Peki, bu din insanı kula kulluk etmekten kurtaracak her türlü dinamiği bünyesinde barındırmasına karşın bizim, sahih bir inanca sahip olmadıkları halde zulme karşı verdikleri amansız mücadeleyle tarih sahnesinde boy gösteren insan toplulukları kadar cesur ve etkili olamamamızın sebebi nedir ? Bu durum, dünya hayatına karşı duyduğumuz aşırı sevgiden kaynaklanmaktadır Sonradan sahip olduklarımızı kaybetme korkusu ve dünyaya tapıcılık Oysa Kur'an'ın ifadesiyle, "Bu dünya hayatı, bir oyun-eğlenceden ve geçici bir zevkten başka bir şey değildir; ahiret hayatı ise Allah'a karşı sorumluluklarının bilincinde olanlar için çok daha hayırlıdır" (En'am : 32) "Peygamber (S) ise şöyle söylemektedir : "Bu Bedir'in çocukları (Bedir'de savaşan sahabe) akıllı, uyanık ve beceriklidirler Onlar ki, Bedir'de öldürüldüler ve onlar ki, doğru dürüst ibadet etmeden, bir namaz kılamadan, bir oruç tutamadan cennet'e gittiler" Çünkü onlar yeni Müslüman olmuşlardı Henüz birtakım şeyleri öğrenme fırsatı bulamadan birden bire bir sorun ortaya çıktı ve kendilerini o sorunun içerisinde buldular Gittiler Bedir veya Uhud şehidlerinden oldular Dolayısıyla bu bir beceriklilik, akıllılık ve uyanıklıktır" (Ali Şeriati, 'Kendini Devrimci Yetiştirmek', shf 37) Biz ise bugün sürekli olarak teori geliştirmekte, söylem üretmekte ve karanlığa karşı sövmekteyiz "Çapımız bu kadar" diyerek kendimizi yetersiz görmekte, ellerimize ve ayaklarımıza vurulmuş olan zincirlerden başka kaybedecek hiçbir şeyimizin olmadığını idrak edememekteyiz Üstüne üstlük "Sayımız az, güçsüzüz" diyerek niteliği niceliğe kurban etmekteyiz Halbuki, "İslam, sayı azlığından dolayı asla darbe yiyici ve mahcup olucu değildir" (Hz Peygamber'in (S) Havazin seferine çıkacak 12000 silahlı Müslümana hitaben yaptığı konuşmasından - Ali Şeriati, 'Ne Yapmalı ?' shf 20) (Ayrıca bknz Bakara : 249, Enfal : 65-66)

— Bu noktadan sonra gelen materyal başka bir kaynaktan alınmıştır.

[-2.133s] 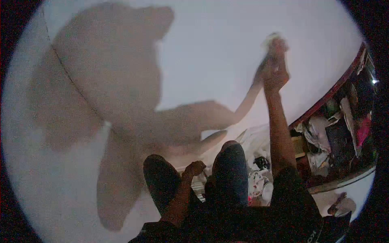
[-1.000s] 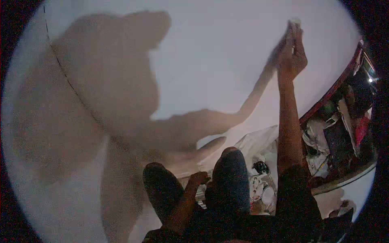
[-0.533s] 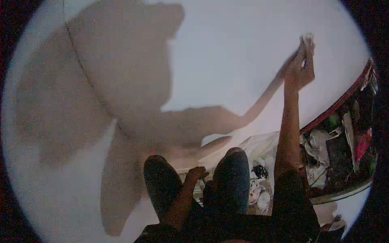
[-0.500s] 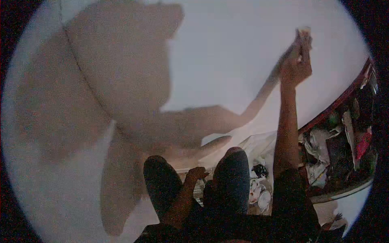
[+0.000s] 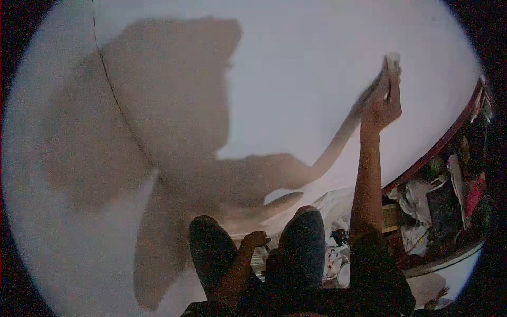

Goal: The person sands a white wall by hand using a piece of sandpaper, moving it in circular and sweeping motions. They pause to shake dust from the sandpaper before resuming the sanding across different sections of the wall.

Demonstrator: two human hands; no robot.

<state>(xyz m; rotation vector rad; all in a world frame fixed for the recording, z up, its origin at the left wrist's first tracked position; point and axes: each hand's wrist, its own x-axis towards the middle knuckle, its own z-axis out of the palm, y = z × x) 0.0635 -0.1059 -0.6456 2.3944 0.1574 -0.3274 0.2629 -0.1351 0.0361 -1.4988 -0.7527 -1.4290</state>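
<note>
High on the white wall (image 5: 311, 90), my right hand (image 5: 383, 103) is raised at arm's length. Its fingers are closed on a small pale pad (image 5: 392, 59), which is held up against the wall or very near it. What the pad is made of is too blurred to tell. Low down between my knees (image 5: 302, 248), my left hand (image 5: 254, 240) is curled closed. Something small and dark shows at its fingers, but I cannot make out what it holds.
A thin dark crack or line (image 5: 113, 92) runs down the wall at the left, and my shadow covers much of that side. At the right, behind a dark red edge (image 5: 430, 150), crumpled bags and cloths (image 5: 417, 201) are heaped. Cluttered items and a round white lid (image 5: 344, 274) lie below me.
My right hand with the pale pad appears lower and slightly further left. The whole view has also shifted a little, so the knees and left hand sit lower. My left hand stays closed.
</note>
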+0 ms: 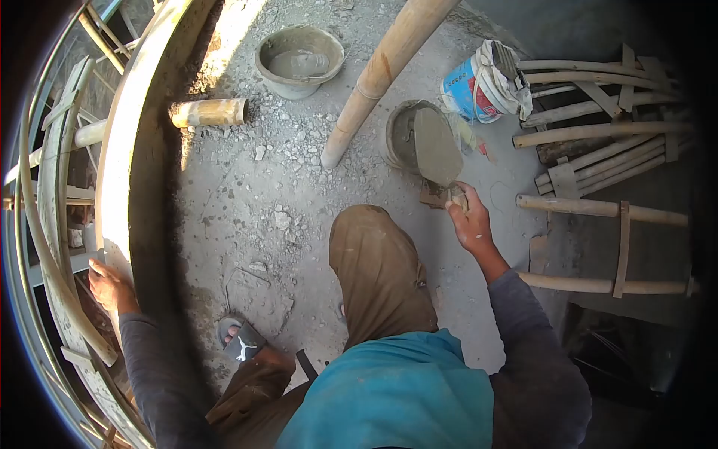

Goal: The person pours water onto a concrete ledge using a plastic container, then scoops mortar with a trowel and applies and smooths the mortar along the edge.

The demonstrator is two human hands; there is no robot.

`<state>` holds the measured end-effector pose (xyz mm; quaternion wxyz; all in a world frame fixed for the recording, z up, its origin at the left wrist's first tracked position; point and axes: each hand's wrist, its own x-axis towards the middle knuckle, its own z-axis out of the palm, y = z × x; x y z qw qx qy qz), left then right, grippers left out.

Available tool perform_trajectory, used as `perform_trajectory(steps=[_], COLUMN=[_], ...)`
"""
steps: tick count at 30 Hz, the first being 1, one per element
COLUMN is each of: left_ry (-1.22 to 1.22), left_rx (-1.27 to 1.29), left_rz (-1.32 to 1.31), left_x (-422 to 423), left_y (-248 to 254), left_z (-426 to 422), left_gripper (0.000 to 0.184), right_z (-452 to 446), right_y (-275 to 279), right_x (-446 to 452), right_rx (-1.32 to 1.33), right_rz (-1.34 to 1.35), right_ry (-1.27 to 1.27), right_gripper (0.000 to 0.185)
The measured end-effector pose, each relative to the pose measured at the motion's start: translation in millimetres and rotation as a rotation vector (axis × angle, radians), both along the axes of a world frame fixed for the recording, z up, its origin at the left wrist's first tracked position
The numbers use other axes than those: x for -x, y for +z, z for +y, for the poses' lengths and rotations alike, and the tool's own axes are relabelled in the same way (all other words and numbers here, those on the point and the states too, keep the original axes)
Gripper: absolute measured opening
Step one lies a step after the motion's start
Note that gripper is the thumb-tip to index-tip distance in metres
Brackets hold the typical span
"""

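My right hand (pixel 471 218) is closed round the handle of a trowel (pixel 438 150). Wet grey mortar covers the trowel's broad blade, which lies over a round mortar bucket (pixel 393 142) and hides part of it. At the far left, my left hand (pixel 112 287) grips the outer edge of a curved wall (pixel 116 187). Its fingers are curled and partly hidden; a small grey piece shows just above them.
A basin (pixel 299 88) with grey contents stands farther off. A slanted bamboo pole (pixel 381 71) rises between it and the bucket. A blue-white pail (pixel 470 86) and bamboo ladder-like frames (pixel 598 206) lie right. Rubble (pixel 282 220) litters the floor; a bamboo stub (pixel 213 113) juts from the wall.
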<state>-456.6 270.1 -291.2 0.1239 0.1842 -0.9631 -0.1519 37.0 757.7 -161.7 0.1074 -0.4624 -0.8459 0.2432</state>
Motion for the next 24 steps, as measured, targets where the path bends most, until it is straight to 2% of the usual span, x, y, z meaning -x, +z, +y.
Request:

Ancak ne yazık ki, Kur'an'a bütüncül yaklaşmak yerine parçacı bir anlayışla hareket etmek günümüz itibariyle adet halini almıştır 'Günümüz Müslümanı' Kur'an'a bakmakta (Dikkat edin ! 'Okumak' demiyorum) fakat ne hikmetse hergün yapraklarını çevirip durduğu kitabın içerisinde sürekli olarak hidayeti, takvayı, namazı, zekatı, orucu ve haccı görmesine karşın; kıyamı, hicreti, cihadı ve şehadeti görememektedir Daha da vahim olanı ise bu vurdumduymazlığın tedriciliğe fatura edilmesidir Bu nasıl bir tedriciliktir ki, geride kalan yaklaşık elli senelik zaman zarfı içerisinde bir aşamadan diğer bir aşamaya geçiş gerçekleşememektedir ? Oysa bütüncül yaklaşım içerisinde ne salatsız bir imanın ne de cihadsız bir hicretin hiçbir değeri yoktur Bunların tümü bir bütündür ve birbirinden ayrı düşünülmeleri mümkün değildir


Hal böyle iken, bugün halihazırda yürütülen çalışmaların öncelikli amacı, gerçek anlamda güç haline gelmek olmalıdır Zira mevcut dizilişi bozup onu yeniden kurmak ancak tam teşekküllü bir güç haline gelmekle mümkündür Aksi halde ağzı iyi laf yapan, oturduğu yerden onu bunu eleştiren, haftada bir gün sohbet için biraraya gelen, amaçsız ve anlamsız bir biçimde belde belde gezerek dost meclislerinde yer alan kuru kalabalıklar olmaktan öteye gidemezsiniz Bu durumda öncelikle samimi, akıllı, cesur (bedel ödemekten çekinmeyen), hak ve adalet aşığı insanlara ihtiyacımız var; akıl oyunları yaparak ayetler arasında gezinen, sürekli olarak teori, söylem ve eleştiri üretenlere değil !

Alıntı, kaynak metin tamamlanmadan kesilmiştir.